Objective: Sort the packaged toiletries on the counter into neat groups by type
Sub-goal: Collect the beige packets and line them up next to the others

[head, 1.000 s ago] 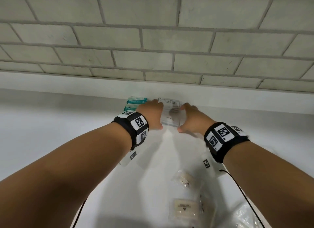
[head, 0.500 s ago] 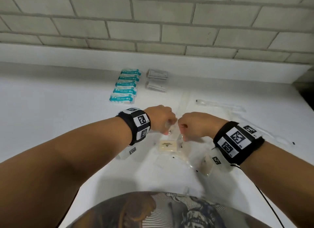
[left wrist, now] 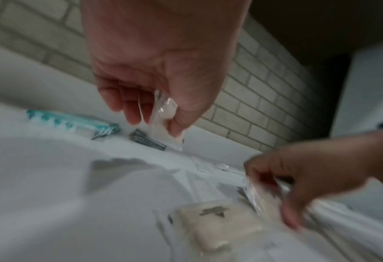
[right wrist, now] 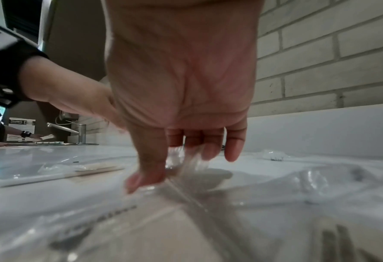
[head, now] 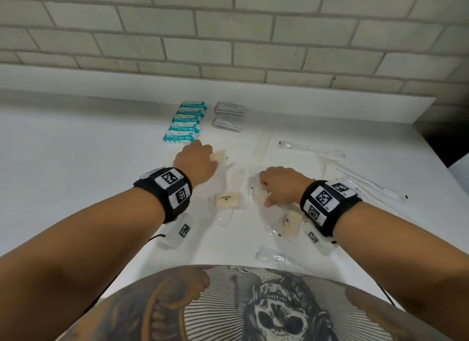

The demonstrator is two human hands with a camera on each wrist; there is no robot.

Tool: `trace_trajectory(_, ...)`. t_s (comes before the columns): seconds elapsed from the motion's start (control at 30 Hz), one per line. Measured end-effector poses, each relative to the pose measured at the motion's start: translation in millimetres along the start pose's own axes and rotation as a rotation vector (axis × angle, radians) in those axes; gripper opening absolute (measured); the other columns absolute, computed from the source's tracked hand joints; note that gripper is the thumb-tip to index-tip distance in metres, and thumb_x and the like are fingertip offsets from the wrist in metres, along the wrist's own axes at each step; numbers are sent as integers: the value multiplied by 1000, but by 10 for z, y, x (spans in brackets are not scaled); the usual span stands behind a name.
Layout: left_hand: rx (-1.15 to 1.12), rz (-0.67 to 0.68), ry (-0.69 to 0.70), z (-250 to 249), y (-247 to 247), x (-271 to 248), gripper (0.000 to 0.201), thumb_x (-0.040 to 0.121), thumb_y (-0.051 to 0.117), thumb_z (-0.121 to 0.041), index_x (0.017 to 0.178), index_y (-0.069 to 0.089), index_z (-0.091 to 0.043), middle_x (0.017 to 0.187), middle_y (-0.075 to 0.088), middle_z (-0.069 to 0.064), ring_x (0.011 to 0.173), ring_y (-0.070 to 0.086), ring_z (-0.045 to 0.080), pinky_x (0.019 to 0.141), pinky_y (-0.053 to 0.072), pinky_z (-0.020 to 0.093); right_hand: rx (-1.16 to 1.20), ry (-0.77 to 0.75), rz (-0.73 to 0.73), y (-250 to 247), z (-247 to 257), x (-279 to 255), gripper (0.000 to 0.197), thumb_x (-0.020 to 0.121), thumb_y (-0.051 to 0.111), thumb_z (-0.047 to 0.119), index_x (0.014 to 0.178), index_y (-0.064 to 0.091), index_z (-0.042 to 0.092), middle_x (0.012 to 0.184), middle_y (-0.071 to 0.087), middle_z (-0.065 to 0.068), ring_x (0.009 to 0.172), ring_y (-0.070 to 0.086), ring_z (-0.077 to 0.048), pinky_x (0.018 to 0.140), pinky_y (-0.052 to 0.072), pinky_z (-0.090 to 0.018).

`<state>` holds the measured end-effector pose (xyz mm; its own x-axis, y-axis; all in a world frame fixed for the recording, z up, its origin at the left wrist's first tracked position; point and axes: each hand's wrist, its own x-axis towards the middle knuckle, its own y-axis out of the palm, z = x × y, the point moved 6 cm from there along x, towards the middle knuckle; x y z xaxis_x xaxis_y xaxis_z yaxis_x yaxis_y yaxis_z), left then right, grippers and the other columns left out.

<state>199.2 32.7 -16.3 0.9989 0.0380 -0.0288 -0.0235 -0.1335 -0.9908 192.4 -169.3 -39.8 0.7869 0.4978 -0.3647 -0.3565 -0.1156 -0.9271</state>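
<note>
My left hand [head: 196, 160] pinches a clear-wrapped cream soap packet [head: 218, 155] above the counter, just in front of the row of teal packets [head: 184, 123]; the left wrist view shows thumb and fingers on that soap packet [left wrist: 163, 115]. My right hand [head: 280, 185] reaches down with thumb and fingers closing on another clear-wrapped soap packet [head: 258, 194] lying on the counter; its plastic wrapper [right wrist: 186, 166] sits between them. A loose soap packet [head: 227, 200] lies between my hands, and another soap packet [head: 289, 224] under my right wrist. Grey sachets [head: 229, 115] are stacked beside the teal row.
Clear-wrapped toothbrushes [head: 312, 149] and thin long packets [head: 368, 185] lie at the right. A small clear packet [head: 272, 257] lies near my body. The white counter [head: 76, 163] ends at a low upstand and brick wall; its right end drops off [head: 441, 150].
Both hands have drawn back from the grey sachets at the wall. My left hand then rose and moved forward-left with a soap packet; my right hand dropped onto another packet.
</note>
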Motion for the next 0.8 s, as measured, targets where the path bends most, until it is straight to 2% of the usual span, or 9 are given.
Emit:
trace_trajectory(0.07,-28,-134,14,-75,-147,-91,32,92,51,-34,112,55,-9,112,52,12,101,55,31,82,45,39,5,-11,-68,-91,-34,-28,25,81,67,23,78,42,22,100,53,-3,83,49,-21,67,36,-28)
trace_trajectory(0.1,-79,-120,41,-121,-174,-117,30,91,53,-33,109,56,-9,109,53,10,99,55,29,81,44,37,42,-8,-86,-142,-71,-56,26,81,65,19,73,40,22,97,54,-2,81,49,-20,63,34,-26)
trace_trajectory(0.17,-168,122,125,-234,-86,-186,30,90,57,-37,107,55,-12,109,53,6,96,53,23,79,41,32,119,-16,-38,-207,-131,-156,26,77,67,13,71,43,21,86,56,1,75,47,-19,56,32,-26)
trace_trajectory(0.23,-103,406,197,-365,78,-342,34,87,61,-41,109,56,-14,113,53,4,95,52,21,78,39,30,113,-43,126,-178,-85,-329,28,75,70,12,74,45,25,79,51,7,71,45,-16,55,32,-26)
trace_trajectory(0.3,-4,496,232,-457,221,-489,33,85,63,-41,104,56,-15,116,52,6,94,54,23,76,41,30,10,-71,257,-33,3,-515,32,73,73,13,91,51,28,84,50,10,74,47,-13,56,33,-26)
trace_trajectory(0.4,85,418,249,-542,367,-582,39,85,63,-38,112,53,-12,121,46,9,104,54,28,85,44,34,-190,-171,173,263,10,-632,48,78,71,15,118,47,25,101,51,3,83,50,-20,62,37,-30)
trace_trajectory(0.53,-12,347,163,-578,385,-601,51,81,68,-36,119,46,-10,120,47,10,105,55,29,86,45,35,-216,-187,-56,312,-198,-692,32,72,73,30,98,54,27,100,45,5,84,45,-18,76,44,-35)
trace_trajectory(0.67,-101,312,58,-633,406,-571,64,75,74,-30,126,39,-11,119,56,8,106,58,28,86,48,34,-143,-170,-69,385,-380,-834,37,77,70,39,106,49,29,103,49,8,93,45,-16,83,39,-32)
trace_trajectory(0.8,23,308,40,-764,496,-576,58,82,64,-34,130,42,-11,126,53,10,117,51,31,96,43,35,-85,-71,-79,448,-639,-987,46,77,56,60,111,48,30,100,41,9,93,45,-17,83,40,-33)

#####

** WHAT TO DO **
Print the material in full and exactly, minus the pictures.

** RESULT **
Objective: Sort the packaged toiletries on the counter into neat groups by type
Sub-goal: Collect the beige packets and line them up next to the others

[head, 1.000 s ago] 
[head, 0.500 s ago] 
[left wrist, now] 
[right wrist, now] 
[head, now] 

The demonstrator is two human hands with a camera on each wrist; there is no robot.

Tool: `trace_trajectory(_, ...)`. t_s (comes before the columns): seconds elapsed from the motion's start (control at 30 Hz), one per line. Measured end-effector poses, each relative to the pose measured at the motion's start: translation in millimetres along the start pose's own axes and rotation as a rotation vector (axis × angle, radians) in those axes; gripper opening absolute (measured); the other columns absolute, computed from the source's tracked hand joints; note that gripper is the thumb-tip to index-tip distance in metres, and thumb_x and the like are fingertip offsets from the wrist in metres, along the wrist's own axes at each step; numbers are sent as integers: the value multiplied by 1000, but by 10 for z, y, x (spans in brackets are not scaled); the usual span stands behind a name.
Layout: left_hand: rx (-1.15 to 1.12), rz (-0.67 to 0.68), ry (-0.69 to 0.70), z (-250 to 249), y (-247 to 247), x (-271 to 248), gripper (0.000 to 0.201), thumb_x (-0.040 to 0.121), thumb_y (-0.051 to 0.117), thumb_z (-0.121 to 0.041), index_x (0.017 to 0.178), index_y (-0.069 to 0.089), index_z (-0.091 to 0.043), middle_x (0.017 to 0.187), middle_y (-0.075 to 0.088), middle_z (-0.069 to 0.064), ring_x (0.011 to 0.173), ring_y (-0.070 to 0.086), ring_z (-0.045 to 0.080), pinky_x (0.019 to 0.141), pinky_y (-0.053 to 0.072), pinky_z (-0.020 to 0.093); right_hand: rx (-1.16 to 1.20), ry (-0.77 to 0.75), rz (-0.73 to 0.73), y (-250 to 247), z (-247 to 257), x (-279 to 255), gripper (0.000 to 0.197), thumb_x (-0.020 to 0.121), thumb_y (-0.051 to 0.111), thumb_z (-0.047 to 0.119), index_x (0.014 to 0.178), index_y (-0.064 to 0.091), index_z (-0.042 to 0.092), middle_x (0.012 to 0.184), middle_y (-0.071 to 0.087), middle_z (-0.065 to 0.068), ring_x (0.009 to 0.172), ring_y (-0.070 to 0.086), ring_z (-0.077 to 0.048), pinky_x (0.018 to 0.140), pinky_y (-0.052 to 0.072), pinky_z (-0.090 to 0.018).

`<state>` holds the measured end-effector pose (xyz mm; its own x-axis, y-axis; all in a world frame fixed for the recording, z up, its origin at the left wrist's first tracked position; point and axes: each hand's wrist, its own x-axis towards the middle knuckle, its own y-axis out of the palm, z = x × y, the point moved 6 cm from there along x, towards the middle knuckle; x y z xaxis_x xaxis_y xaxis_z yaxis_x yaxis_y yaxis_z), left then right, grippers and the other columns left out.

<state>199.2 32.7 -16.3 0.9989 0.0380 -0.0288 -0.0235 -0.1335 -0.9908 192.4 -169.3 -39.8 0.7869 0.4978 -0.3647 -0.3565 -0.1156 -0.9271</state>
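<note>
My left hand [head: 196, 160] pinches a clear-wrapped cream soap packet [head: 218, 155] above the counter, just in front of the row of teal packets [head: 184, 123]; the left wrist view shows thumb and fingers on that soap packet [left wrist: 163, 115]. My right hand [head: 280, 185] reaches down with thumb and fingers closing on another clear-wrapped soap packet [head: 258, 194] lying on the counter; its plastic wrapper [right wrist: 186, 166] sits between them. A loose soap packet [head: 227, 200] lies between my hands, and another soap packet [head: 289, 224] under my right wrist. Grey sachets [head: 229, 115] are stacked beside the teal row.
Clear-wrapped toothbrushes [head: 312, 149] and thin long packets [head: 368, 185] lie at the right. A small clear packet [head: 272, 257] lies near my body. The white counter [head: 76, 163] ends at a low upstand and brick wall; its right end drops off [head: 441, 150].
Both hands have drawn back from the grey sachets at the wall. My left hand then rose and moved forward-left with a soap packet; my right hand dropped onto another packet.
</note>
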Motion for the next 0.8 s, as measured, targets where the path bends most, until it is straight to 2% of the usual span, or 9 are given.
Emit:
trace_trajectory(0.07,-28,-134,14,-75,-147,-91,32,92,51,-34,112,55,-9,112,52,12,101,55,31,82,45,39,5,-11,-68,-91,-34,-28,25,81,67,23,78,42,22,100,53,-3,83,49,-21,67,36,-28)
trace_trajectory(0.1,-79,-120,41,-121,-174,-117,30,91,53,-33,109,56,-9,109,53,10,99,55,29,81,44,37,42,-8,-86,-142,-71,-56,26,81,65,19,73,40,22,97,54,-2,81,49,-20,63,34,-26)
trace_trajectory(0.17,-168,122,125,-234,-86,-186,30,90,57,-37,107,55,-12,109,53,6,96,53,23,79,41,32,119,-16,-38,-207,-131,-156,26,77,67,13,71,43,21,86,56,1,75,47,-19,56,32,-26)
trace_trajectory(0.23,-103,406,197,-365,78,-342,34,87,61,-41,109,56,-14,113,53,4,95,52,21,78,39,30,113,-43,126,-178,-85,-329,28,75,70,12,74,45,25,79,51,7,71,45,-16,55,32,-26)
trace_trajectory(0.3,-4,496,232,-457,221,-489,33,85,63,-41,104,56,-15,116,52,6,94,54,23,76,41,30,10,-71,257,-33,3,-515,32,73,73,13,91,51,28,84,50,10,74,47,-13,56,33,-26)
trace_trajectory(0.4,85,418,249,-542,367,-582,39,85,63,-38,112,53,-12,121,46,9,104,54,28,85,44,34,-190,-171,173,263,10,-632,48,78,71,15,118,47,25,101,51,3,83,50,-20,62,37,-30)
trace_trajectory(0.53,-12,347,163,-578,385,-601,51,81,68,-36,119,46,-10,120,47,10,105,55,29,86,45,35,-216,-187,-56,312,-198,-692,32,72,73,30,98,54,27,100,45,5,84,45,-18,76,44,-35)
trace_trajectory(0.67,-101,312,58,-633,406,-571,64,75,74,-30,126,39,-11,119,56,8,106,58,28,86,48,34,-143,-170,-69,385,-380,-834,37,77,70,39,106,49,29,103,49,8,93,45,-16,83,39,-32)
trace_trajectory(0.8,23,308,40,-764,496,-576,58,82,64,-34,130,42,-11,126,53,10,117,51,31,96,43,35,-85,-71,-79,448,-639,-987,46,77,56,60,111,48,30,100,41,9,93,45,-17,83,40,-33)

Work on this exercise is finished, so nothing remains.